Does radiation dose to the vestibule predict change in balance function and patient perceived dizziness following stereotactic radiotherapy for vestibular schwannoma?

Abstract

Objective

To date, the majority of the vestibular schwannoma (VS) literature has focused on tumor control rates, facial nerve function and hearing preservation. Other factors that have been shown to significantly affect quality-of-life (QOL), such as dizziness, remain understudied. The primary objective of the current study is to investigate the association between radiation dose to the vestibule and post-treatment changes in vestibular function and patient reported dizziness handicap.

Materials And Methods

This is a prospective observational pilot study at a tertiary academic referral center including all subjects that underwent linear accelerator-based stereotactic radiotherapy (SRS) for sporadic VS and completed pre-treatment and post-treatment vestibular testing and Dizziness Handicap Inventory (DHI) questionnaires.

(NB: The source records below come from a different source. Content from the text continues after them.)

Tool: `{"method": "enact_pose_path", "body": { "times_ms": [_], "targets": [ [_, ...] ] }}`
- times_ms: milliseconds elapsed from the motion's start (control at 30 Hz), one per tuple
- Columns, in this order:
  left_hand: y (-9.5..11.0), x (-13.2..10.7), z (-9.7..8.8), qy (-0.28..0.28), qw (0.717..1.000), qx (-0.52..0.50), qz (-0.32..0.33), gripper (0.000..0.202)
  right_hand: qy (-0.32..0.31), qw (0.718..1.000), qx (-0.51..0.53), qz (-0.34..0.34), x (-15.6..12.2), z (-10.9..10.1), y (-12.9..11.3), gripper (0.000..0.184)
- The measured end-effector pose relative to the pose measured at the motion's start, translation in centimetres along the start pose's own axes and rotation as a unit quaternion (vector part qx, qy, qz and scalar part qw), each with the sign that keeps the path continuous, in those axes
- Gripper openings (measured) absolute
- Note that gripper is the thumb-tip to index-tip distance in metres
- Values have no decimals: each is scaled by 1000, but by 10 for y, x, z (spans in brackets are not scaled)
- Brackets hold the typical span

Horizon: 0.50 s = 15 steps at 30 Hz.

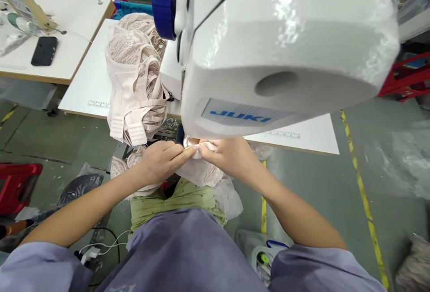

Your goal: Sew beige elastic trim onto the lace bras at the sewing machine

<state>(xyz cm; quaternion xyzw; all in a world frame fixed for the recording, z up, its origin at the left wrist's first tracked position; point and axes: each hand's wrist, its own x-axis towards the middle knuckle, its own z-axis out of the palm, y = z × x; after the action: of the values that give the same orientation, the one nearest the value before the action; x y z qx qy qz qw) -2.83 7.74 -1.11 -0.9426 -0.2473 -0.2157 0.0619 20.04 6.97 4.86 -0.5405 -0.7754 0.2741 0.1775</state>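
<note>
A large white JUKI sewing machine (pixel 278 54) fills the upper middle of the head view. Just under its front edge, my left hand (pixel 161 160) and my right hand (pixel 231 155) meet, both pinching a small piece of pale pink lace garment (pixel 201 171) that hangs down toward my lap. The needle area is hidden behind the machine head. A heap of pale pink lace bras (pixel 136 77) lies to the left of the machine on the white table (pixel 87 86), with some straps hanging over the edge.
Another table at far left holds a black phone (pixel 44 51). Red plastic stools (pixel 16 184) stand on the grey floor at left and at far right. A yellow floor line (pixel 363 193) runs on the right. Cables and a plastic bag lie near my legs.
</note>
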Motion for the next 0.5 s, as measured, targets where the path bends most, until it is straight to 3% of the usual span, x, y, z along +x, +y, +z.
{"method": "enact_pose_path", "body": {
  "times_ms": [100, 233, 333, 400, 500],
  "targets": [
    [6, 5, -4, -40, 999, 9, -14, 43, 33, 999, -10, -6, -7, 12, 10, 20],
    [16, 13, -13, -108, 990, 14, -86, 31, 203, 976, -56, -63, -23, 43, 25, 21],
    [8, 13, -15, -142, 988, 9, -53, 40, 290, 950, -84, -83, -31, 61, 28, 22],
    [-3, 11, -15, -145, 989, 16, 8, 50, 306, 947, -67, -71, -34, 69, 27, 22],
    [-12, 13, -15, -153, 987, 28, 46, 50, 264, 963, 50, -7, -38, 82, 28, 28]
  ]
}}
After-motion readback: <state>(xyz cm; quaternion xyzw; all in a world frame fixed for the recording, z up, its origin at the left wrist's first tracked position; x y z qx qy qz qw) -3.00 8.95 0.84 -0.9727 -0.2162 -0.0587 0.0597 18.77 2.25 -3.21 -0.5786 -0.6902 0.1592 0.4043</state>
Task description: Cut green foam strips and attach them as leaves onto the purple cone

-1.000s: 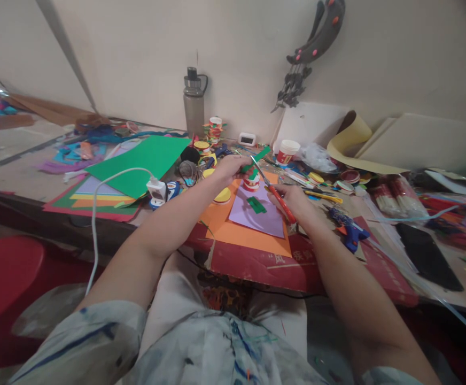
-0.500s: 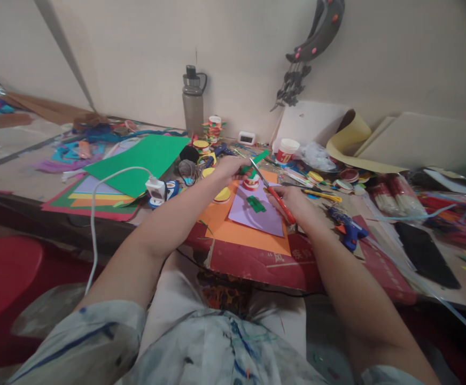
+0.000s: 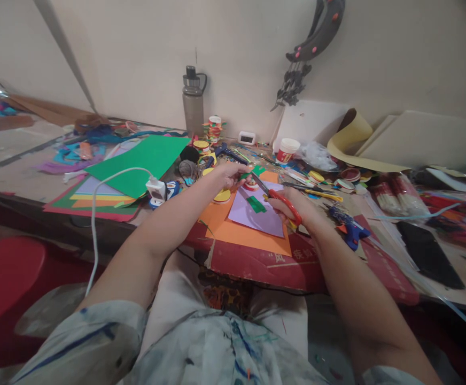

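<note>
Right hand (image 3: 293, 206) gripping red scissors (image 3: 281, 197), left hand (image 3: 228, 174) pinching green paper strip (image 3: 253, 172); writing illegible.

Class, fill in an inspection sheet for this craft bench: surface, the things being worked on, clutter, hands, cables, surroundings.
Surface: workbench crowded with paper and craft scraps.
Job's things: red-handled scissors at a green paper strip, above a purple sheet lying on an orange sheet.
Clutter: green paper sheet, blue glue gun, paper cup, black phone.
Hands: left hand pinches the strip; right hand grips the scissors.
Cables: white cable runs from a white plug off the bench edge.
Surroundings: grey water bottle against the wall; red stool at left.
</note>
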Demonstrator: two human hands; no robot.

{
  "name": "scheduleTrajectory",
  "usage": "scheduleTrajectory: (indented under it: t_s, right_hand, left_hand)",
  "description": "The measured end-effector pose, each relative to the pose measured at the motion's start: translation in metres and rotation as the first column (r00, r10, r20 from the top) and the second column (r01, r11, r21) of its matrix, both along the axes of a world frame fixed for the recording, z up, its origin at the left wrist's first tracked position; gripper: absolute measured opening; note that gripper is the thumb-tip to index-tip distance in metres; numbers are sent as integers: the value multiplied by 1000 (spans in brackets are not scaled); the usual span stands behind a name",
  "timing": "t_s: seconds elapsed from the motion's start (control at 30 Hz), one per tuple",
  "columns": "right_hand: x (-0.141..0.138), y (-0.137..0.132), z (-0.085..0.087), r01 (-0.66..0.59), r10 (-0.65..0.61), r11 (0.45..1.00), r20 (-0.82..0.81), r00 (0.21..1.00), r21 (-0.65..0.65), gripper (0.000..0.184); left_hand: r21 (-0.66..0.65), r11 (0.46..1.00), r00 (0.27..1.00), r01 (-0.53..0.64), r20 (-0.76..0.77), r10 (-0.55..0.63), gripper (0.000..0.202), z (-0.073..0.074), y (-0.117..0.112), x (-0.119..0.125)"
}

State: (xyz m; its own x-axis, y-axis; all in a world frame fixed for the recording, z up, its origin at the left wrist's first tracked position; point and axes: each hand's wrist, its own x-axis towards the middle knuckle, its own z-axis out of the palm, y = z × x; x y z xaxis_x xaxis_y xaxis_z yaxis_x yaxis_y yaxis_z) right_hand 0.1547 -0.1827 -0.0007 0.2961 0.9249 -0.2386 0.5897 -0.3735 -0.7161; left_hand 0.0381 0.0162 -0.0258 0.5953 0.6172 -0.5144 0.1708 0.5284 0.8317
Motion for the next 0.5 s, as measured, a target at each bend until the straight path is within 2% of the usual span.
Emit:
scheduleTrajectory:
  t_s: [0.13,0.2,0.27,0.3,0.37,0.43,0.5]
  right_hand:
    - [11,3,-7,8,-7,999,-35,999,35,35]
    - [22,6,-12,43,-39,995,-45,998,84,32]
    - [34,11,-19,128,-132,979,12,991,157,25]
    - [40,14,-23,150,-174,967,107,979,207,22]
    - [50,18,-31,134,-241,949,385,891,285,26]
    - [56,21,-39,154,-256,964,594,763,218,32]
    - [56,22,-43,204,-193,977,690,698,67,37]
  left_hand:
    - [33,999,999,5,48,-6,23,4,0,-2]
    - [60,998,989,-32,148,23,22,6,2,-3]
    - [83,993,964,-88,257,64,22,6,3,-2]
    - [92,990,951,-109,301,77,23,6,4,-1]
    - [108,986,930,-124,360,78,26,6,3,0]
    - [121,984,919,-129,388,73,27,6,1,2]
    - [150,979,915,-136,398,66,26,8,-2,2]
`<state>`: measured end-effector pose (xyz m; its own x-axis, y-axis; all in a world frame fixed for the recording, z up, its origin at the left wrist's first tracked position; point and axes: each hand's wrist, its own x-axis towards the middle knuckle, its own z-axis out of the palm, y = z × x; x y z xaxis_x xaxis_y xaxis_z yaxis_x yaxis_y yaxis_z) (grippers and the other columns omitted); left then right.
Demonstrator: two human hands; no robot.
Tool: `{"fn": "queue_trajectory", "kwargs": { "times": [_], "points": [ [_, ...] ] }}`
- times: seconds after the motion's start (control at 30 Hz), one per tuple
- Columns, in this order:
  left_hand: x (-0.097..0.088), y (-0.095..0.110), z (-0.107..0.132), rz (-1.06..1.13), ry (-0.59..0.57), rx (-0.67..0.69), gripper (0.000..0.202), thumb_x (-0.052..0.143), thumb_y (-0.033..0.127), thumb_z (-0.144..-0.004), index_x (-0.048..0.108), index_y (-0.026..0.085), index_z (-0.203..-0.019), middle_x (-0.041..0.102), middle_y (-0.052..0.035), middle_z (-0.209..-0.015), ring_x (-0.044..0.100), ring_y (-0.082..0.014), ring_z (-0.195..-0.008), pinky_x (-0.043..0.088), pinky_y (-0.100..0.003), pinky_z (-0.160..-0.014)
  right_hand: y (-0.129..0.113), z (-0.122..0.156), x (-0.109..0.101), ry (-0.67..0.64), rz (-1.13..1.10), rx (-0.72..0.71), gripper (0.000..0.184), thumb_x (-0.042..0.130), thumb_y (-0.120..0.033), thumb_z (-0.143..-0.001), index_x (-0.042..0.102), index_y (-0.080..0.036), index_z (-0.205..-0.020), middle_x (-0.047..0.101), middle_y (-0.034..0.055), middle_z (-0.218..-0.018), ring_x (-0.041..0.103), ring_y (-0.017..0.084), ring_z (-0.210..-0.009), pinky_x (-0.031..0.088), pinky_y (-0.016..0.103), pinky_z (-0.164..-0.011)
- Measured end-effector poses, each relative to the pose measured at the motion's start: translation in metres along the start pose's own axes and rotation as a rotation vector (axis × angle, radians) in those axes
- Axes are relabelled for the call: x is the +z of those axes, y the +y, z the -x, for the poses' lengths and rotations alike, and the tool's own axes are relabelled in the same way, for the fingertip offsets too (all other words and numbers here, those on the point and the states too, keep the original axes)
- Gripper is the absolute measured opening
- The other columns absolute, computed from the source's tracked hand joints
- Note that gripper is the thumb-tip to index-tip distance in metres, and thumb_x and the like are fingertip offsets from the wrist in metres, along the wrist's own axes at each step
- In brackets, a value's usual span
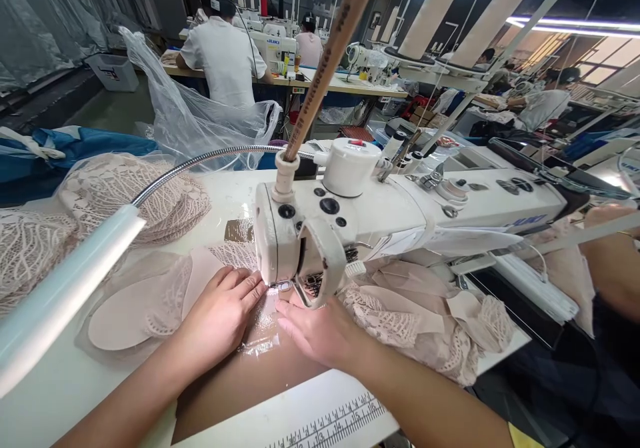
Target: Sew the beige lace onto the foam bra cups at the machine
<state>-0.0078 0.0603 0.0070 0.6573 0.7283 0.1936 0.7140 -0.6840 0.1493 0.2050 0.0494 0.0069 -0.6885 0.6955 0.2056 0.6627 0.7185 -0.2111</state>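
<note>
A white sewing machine (295,235) stands before me, its needle area low at the front of the head. My left hand (225,308) is left of the presser foot, fingers together and bent over a beige lace bra piece (200,271). A smooth cup and sheer mesh spread out from that piece to the left. On the other side of the foot, my right hand (317,325) has its thumb and fingers closed on the fabric by the needle; the machine head partly hides the fingertips. Shiny clear tape (260,348) covers the brown bed under both hands.
Lace cups (135,195) are piled at left; more lace pieces (415,315) lie at right. A lamp (75,288) crosses the left side. A printed ruler (335,421) runs along the front edge. A wooden rod (330,61) rises from the machine. People sit at other machines behind.
</note>
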Motion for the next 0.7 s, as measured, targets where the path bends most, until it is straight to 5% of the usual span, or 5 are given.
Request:
{"fn": "queue_trajectory", "kwargs": {
  "times": [0.2,0.43,0.57,0.7],
  "points": [
    [0.006,-0.008,0.006,0.006,0.019,-0.080,0.024,0.045,0.011,-0.087,0.066,0.015,-0.095,0.065,-0.0139,-0.106,0.052,-0.0292,-0.101,0.043,-0.044,-0.087,0.002,-0.004,-0.018,-0.122,-0.150,0.119,0.023,0.050,-0.027,-0.092,0.063,-0.018,-0.109,0.066,0.0057,-0.096,0.056,0.020,-0.087,0.039,0.029,-0.074],
    [0.010,-0.010,0.015,-0.001,0.085,-0.136,0.036,0.045,0.035,-0.093,0.061,0.015,-0.119,0.058,-0.0158,-0.125,0.050,-0.0319,-0.114,0.040,-0.049,-0.098,0.007,0.017,-0.066,-0.353,-0.156,0.285,0.030,0.046,-0.032,-0.093,0.054,-0.018,-0.067,0.054,-0.0021,-0.059,0.045,0.011,-0.055,0.022,0.026,-0.051],
    [0.013,-0.013,0.018,0.042,0.122,-0.203,0.044,0.048,0.040,-0.091,0.061,0.012,-0.123,0.057,-0.0182,-0.129,0.050,-0.0346,-0.115,0.040,-0.052,-0.098,0.002,0.038,-0.068,-0.469,-0.107,0.304,0.014,0.064,-0.032,-0.078,0.060,-0.019,-0.079,0.062,-0.0005,-0.072,0.054,0.015,-0.064,0.024,0.026,-0.052],
    [0.008,-0.022,0.022,0.073,0.164,-0.271,0.038,0.045,0.030,-0.091,0.065,0.011,-0.117,0.061,-0.0184,-0.126,0.053,-0.0339,-0.114,0.044,-0.053,-0.096,-0.010,0.050,-0.058,-0.456,0.019,0.266,0.023,0.057,-0.018,-0.079,0.061,-0.020,-0.101,0.065,0.0047,-0.090,0.061,0.020,-0.076,0.032,0.027,-0.058]
  ]
}}
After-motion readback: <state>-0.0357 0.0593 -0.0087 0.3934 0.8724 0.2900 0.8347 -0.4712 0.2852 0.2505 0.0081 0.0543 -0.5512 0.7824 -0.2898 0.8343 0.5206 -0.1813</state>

Associations between objective vestibular test results, patient-reported DHI scores and radiation dose parameters were investigated.

Results

Ten patients met inclusion criteria. Tumor control was achieved in all individuals. There were no statistically significant associations or identifiable trends between radiation dose and change in vestibular function or DHI scores. Notably, the four ears receiving the highest vestibular dose had minimal changes in vestibular function tests and DHI scores.

Conclusions

To the best of our knowledge, no previous reports have described the association between radiation dose to the vestibule and post-treatment changes in vestibular function and patient reported DHI. Based on these preliminary data, radiation dose to the vestibule does not reliably predict change in objective or subjective vestibular outcome measures.